The evidence suggests that when Schoenberg constructed his text he sought to dissociate the story from a specific incident, deliberately obscuring details of time and place in order to emphasize its symbolic character. As noted above, the scene is not Warsaw but an anonymous concentration camp. Precise time references have been removed as well. One early sketch of the narrator's text begins: 'I cannot remember all that happened the last day [my italics] before I lived underground, in the sewers of Warsaw'.(20) In the final version of the text, in which the narrator states simply, 'I have no recollection how I got underground to live in the sewers of Warsaw for so long a time', the listener no longer knows exactly when the events of the story took place.

Thus, the final version of the text is constructed in such a way as to blur the background, thereby throwing the central event of the story into sharper focus. The narrator's recollection of events mirrors this emphasis; he is very vague about how he arrived in the sewers of Warsaw, but he remembers the events leading up to the singing of the 'Shema Yisroel' - wherever and whenever they took place - in great detail.

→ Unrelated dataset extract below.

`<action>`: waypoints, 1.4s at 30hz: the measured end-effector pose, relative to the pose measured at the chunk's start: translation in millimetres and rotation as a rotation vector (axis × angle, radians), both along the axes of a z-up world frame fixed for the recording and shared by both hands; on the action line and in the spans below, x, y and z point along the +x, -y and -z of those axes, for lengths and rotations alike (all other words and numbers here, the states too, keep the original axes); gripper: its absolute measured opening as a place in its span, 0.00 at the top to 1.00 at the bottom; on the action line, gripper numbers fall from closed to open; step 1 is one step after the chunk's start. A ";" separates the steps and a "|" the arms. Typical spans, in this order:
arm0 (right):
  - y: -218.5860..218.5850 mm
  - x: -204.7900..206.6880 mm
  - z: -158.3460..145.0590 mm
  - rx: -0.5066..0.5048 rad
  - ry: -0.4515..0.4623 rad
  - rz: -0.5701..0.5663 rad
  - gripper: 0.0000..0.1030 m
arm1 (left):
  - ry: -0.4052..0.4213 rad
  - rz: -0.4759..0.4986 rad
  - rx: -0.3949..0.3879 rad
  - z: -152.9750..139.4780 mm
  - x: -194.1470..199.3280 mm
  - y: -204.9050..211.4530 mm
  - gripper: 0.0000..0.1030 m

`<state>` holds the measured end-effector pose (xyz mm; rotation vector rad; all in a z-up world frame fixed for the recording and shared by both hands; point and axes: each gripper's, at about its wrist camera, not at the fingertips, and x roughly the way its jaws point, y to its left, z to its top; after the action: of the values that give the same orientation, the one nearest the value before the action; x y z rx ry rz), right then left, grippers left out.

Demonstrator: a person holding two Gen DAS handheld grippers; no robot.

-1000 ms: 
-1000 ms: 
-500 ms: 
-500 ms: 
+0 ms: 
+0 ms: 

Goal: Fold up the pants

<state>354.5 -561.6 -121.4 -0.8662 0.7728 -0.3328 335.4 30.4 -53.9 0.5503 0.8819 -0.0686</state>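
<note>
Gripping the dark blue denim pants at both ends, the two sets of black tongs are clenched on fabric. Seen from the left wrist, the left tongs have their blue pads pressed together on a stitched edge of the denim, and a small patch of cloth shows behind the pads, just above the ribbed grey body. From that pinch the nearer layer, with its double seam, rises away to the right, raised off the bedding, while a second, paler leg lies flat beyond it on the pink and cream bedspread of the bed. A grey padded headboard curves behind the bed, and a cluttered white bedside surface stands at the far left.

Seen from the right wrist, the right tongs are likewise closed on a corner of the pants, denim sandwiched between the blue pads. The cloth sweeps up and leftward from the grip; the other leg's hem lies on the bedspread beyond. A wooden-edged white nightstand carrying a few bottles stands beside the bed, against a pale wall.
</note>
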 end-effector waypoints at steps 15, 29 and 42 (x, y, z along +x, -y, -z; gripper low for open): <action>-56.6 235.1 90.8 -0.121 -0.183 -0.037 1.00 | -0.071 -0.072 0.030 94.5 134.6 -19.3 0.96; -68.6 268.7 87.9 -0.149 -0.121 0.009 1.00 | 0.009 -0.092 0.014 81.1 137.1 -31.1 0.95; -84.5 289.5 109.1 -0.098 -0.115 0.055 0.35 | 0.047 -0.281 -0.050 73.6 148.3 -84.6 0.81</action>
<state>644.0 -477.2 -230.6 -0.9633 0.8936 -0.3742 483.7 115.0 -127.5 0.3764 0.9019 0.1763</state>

The key to understanding A Survivor from Warsaw lies in the second sentence of the text: 'I remember only the grandiose moment when they all started to sing, as if prearranged, the old prayer they had neglected for so many years - the forgotten creed!' Surely no witness would have reported an incident to Schoenberg in such terms. The words are entirely his, and they reflect his perception of the elemental truth contained in the reports that he heard.(21)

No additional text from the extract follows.